Fashion Indonesia Masih Jalan di Tempat, Benarkah?
TABLOIDBINTANG.COM - Seperti diketahui bahwa industri mode global semakin mengalami perkembangan yang pesat. Namun, tidak demikian dengan kemajuan industri fashion di Indonesia. Bahkan, fashion Indonesia sejauh ini terkesan “jalan di tempat”. Benarkah demikian?
Thresia Mareta selaku Founder of LAKON Indonesia mengungkapkan bahwa selama 20 tahun ini, kami menjadi salah satu pelaku dari ekosistem fashion dan kami menjadi saksi perjalanan banyak desainer dan pelaku fashion.
“Kalau boleh jujur jika industri fashion di Indonesia dibandingkan dengan fashion luar di sana jujur masih jauh. Industri fashion kita bisa dibilang masih jalan di tempat,” ujar Thresia Mareta dalam diskusi JF3 Talk bertema Generasi Baru dalam Industri Fashion Indonesia di Teras Lakon Summarecon Serpong, belum lama ini.
Namun, lanjutnya, bukan berarti industri mode Indonesia tidak bisa, hanya saja memang perlu melakukan sesuatu. “Kita semua berharap agar fashion Indonesia dapat terus tumbuh dan berkelanjutan,” tuturnya.
Salah satu caranya, dikatakan Thresia yakni dengan menginisiasi Pintu Incubator yang sudah dilakukan beberapa tahun belakangan ini. Tujuannya agar terkoneksi dengan ekosistem fashion di Paris untuk melihat bagaimana mereka bekerja dengan standar yang diakui secara internasional.
Untuk itu, sebagai pelaku dari ekosistem industri mode, ia berusaha untuk membuka masalah tersebut dengan melibatkan para pelaku mode. “Ini adalah tanggung jawab kita, baik desainer, pelaku fashion, jurnalis, dan support system lainnya agar bertumbuh di masa mendatang,” ungkapnya.
Masih Ada Peluang untuk Industri Mode
Dalam kesempatan yang sama, Syahmedi Dean selaku Pengamat Mode, Penulis, dan Jurnalis Fashion justru membeberkan data kalau industri mode Indonesia memiliki peluang besar untuk berkembang. Terlebih dengan jumlah populasi yang besar dan banyaknya acara adat maupun budaya yang memerlukan sentuhan mode di dalamnya.

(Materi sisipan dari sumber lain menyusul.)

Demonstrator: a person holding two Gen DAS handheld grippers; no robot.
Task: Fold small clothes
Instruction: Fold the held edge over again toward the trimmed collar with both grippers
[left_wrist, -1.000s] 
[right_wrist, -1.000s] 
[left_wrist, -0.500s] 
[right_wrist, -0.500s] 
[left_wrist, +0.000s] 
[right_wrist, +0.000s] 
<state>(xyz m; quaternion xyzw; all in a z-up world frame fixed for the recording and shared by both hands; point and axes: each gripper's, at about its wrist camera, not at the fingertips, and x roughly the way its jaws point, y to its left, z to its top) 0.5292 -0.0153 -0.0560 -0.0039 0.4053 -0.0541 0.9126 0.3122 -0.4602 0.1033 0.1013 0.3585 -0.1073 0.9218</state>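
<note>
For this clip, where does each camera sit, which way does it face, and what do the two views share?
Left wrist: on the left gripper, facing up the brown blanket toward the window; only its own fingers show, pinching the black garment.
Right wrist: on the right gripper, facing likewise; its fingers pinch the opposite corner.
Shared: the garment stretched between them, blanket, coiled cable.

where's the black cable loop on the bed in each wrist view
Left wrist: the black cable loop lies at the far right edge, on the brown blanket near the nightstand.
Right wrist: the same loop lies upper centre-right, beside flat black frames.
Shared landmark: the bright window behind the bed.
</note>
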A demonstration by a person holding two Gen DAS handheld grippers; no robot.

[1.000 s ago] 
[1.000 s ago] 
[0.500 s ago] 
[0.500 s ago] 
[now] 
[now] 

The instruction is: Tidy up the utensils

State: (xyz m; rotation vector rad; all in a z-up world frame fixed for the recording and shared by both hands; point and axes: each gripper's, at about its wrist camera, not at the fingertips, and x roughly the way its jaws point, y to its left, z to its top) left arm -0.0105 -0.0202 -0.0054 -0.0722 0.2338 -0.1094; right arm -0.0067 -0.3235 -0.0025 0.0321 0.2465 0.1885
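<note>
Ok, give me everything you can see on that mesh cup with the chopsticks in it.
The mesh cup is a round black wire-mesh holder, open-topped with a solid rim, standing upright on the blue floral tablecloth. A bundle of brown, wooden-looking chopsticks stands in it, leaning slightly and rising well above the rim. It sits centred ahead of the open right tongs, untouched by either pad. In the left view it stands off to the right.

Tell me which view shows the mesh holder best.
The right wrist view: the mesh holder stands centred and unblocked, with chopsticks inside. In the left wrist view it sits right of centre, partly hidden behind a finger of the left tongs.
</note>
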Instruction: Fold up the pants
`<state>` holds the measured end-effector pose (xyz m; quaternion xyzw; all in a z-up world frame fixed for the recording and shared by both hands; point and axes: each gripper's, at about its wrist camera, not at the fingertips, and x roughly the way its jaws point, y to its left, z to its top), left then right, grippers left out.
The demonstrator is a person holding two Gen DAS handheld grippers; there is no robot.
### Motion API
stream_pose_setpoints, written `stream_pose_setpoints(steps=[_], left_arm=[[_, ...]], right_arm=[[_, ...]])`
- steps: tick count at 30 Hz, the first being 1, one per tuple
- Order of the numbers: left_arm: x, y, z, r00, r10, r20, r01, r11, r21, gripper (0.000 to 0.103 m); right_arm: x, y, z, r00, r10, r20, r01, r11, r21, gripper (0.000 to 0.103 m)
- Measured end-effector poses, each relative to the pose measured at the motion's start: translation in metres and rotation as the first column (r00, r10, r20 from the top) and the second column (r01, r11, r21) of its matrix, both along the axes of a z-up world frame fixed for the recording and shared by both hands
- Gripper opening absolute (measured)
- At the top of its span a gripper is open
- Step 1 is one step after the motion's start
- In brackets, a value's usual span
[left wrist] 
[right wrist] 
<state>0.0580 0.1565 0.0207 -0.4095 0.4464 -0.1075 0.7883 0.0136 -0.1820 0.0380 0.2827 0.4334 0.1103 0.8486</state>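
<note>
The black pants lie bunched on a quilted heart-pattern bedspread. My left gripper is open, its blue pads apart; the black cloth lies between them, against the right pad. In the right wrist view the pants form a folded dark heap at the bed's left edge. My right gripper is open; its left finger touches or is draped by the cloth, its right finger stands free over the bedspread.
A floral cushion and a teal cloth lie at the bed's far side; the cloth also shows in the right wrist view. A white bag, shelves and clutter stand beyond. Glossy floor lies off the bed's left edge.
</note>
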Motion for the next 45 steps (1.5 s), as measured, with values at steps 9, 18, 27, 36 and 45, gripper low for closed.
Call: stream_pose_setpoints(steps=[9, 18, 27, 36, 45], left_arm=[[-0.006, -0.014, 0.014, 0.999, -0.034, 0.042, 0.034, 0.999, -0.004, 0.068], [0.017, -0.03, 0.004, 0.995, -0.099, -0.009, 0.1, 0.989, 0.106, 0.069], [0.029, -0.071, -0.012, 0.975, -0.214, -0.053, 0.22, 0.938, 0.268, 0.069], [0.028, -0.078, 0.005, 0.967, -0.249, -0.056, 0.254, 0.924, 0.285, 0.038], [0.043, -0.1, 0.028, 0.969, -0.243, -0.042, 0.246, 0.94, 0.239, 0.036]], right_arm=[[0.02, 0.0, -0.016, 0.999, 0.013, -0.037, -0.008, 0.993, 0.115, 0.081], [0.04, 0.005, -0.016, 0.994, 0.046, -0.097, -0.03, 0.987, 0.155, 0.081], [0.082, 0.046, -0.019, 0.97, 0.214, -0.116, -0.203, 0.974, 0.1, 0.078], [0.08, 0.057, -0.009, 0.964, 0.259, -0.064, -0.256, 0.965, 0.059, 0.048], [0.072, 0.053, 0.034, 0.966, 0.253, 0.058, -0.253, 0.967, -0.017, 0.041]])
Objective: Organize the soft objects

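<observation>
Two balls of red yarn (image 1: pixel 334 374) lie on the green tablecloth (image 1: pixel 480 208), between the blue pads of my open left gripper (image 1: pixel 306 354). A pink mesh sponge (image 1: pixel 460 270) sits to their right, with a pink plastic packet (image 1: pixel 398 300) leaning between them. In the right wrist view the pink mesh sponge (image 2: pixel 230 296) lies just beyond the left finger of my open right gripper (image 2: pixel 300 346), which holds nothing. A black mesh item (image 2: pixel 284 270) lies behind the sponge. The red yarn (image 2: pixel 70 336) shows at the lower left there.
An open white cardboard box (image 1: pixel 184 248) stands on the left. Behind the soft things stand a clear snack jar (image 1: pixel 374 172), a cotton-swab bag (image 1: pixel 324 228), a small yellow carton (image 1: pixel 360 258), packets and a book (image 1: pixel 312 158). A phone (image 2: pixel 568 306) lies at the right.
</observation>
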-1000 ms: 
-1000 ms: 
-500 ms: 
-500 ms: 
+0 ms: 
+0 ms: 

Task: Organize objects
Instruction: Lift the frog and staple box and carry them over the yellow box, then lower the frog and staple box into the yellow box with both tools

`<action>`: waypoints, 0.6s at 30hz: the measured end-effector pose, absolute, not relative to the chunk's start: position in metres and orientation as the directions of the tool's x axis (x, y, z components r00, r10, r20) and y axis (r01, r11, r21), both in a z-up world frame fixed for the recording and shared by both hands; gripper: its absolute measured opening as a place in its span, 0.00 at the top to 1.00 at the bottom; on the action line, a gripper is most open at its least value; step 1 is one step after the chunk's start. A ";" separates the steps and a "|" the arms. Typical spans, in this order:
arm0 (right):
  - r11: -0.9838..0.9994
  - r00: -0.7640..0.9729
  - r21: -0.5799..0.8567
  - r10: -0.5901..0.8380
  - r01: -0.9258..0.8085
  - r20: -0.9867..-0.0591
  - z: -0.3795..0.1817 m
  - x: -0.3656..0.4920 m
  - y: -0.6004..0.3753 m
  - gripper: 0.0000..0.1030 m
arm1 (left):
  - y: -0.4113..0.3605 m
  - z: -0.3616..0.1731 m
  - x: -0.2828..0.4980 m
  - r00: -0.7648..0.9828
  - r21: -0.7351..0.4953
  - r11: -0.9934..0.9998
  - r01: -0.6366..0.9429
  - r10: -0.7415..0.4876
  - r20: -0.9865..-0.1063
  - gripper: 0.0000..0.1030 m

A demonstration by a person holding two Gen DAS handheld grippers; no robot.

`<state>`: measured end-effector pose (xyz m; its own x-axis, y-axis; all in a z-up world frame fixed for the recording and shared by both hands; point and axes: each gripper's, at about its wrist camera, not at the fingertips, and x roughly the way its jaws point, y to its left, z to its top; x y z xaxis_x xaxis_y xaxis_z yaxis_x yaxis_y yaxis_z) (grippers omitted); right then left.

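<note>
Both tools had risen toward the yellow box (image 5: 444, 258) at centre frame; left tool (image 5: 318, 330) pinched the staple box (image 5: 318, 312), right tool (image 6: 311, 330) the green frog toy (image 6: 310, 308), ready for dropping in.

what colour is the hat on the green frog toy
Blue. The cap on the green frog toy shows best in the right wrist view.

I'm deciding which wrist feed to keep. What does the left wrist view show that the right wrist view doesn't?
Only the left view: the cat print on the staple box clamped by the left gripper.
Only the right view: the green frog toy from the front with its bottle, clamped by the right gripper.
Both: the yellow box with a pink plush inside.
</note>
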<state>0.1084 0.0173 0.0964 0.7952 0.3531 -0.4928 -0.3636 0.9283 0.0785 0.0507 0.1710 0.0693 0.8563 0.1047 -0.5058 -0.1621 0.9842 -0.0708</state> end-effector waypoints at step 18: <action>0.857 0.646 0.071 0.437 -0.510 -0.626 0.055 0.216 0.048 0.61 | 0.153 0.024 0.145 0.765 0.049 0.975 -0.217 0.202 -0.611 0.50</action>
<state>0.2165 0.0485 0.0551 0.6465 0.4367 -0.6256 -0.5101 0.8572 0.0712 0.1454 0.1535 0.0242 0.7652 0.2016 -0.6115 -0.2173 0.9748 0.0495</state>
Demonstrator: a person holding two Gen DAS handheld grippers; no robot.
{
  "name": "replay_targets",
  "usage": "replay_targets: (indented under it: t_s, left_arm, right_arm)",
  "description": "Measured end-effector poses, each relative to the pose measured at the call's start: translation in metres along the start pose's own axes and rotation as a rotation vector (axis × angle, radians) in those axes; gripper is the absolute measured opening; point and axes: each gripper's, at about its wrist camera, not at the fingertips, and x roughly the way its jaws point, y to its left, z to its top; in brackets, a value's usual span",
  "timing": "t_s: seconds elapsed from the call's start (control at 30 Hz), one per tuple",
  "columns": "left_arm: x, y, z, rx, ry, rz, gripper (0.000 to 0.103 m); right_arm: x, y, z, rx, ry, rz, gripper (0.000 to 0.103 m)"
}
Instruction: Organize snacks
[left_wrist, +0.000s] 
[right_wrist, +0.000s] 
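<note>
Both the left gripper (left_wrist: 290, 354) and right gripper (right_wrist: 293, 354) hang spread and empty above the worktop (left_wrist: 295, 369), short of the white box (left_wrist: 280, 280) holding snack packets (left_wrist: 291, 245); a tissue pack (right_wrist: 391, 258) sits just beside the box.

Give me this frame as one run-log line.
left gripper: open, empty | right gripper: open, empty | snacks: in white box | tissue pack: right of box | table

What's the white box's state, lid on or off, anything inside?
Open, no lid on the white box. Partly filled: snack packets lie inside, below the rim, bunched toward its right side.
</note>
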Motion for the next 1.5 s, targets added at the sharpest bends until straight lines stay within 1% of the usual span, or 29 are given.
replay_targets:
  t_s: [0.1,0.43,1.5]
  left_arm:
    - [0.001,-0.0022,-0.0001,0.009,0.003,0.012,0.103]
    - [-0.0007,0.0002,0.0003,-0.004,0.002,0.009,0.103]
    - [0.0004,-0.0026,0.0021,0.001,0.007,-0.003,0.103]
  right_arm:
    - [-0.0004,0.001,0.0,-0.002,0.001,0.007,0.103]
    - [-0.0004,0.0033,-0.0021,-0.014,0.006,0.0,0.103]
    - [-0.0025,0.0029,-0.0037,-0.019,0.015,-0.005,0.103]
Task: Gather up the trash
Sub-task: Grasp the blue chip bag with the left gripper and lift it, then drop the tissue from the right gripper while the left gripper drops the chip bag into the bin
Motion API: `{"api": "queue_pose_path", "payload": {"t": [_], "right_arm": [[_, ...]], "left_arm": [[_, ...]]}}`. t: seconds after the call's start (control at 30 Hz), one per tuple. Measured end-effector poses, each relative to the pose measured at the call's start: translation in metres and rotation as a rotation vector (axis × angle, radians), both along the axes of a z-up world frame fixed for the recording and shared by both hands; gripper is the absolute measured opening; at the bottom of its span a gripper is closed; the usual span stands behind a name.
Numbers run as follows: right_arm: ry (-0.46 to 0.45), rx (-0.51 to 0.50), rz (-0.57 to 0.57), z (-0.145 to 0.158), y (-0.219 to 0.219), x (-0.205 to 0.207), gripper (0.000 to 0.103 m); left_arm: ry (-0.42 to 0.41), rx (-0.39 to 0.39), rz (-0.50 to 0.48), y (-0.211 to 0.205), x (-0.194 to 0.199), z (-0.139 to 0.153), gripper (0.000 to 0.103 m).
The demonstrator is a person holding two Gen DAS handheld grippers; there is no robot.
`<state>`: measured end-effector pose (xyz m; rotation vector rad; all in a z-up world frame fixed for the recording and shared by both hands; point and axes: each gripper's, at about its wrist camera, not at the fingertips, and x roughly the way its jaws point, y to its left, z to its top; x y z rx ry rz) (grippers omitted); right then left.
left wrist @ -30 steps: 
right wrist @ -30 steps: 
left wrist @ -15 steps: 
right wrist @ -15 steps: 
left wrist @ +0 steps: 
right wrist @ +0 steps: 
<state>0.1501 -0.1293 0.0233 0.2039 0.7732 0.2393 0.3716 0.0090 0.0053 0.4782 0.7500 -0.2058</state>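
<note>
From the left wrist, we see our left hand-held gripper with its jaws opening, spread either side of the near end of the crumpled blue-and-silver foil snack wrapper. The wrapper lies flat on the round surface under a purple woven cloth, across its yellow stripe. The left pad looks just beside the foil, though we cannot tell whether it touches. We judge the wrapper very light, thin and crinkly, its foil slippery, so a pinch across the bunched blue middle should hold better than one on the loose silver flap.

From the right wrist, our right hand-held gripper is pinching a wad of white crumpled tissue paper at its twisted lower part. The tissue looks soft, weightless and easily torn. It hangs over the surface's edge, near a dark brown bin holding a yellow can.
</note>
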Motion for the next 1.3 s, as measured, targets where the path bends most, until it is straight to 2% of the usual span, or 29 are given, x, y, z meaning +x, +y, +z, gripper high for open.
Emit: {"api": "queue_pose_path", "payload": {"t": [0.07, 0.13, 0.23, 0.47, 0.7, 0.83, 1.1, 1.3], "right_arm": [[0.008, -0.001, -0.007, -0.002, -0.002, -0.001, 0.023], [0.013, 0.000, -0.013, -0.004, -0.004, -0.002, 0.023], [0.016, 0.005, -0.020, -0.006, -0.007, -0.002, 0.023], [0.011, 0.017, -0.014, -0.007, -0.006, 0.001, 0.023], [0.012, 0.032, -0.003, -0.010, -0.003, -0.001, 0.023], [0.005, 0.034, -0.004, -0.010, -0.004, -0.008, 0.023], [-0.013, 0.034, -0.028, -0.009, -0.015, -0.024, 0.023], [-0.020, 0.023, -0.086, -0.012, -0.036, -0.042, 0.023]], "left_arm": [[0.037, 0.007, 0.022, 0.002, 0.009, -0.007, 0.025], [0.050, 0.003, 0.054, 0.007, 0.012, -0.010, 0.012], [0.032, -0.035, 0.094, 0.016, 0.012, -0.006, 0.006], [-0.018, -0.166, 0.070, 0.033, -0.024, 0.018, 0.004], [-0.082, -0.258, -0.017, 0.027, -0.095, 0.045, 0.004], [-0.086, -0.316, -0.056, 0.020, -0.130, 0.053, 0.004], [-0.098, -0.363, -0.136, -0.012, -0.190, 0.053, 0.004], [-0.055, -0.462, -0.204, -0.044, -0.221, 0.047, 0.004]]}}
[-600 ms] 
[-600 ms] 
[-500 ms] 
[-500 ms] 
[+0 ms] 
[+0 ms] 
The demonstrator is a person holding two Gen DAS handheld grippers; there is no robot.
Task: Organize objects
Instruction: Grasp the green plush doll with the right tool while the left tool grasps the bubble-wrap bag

Diungkapkan Dean, dengan 273 juta populasi Indonesia sangat potensial untuk menghasilkan ‘cuan’ jika dibandingkan dengan negara di Eropa seperti Perancis. Terlebih, Indonesia memiliki banyak acara adat atau hari raya keagamaan yang memang memerlukan busana baru. Seperti acara nikahan, 7 bulanan, Idul Fitri, Natalan dan lainnya.
“Dan ini tidak ada di Eropa dan Amerika. Jadi kita perlu optimis kalau market untuk berjualan itu memang ada. Terlebih dengan merek luar. Karena mereka pun belum bisa memenuhi kebutuhan semuanya,” kata Dean.
Misalnya saja, penduduk Jakarta dengan 10 juta jiwa merupakan angka potensial. Sebut saja desainer atau brand menargetkan 0,001 persen dari penduduk Jakarta untuk membeli produknya, maka kemungkinan untuk terbeli itu tinggi.
Peluang untuk berkembang atau maju khususnya bagi desainer muda dan brand lokal tanah air sebenarnya dibutuhkan dukungan dari banyak pihak. Hal tersebut diungkapkan desainer asal Amerika Latin, Jesus Cedeno.
Desainer yang fasih berbicara bahasa Indonesia ini rela datang ke Yogyakarta untuk mengenal lebih dalam tentang batik. Sayangnya, menurut Jesus, di Indonesia, btik belum sepenuhnya dihargai.
Menurutnya, salah satu kendala dalam industri fashion Indonesia adalah kurangnya dukungan. “Seandainya desainer diberikan dukungan penuh pasti bisa berkembang dan tak kalah maju seperti negara lain,” tutupnya.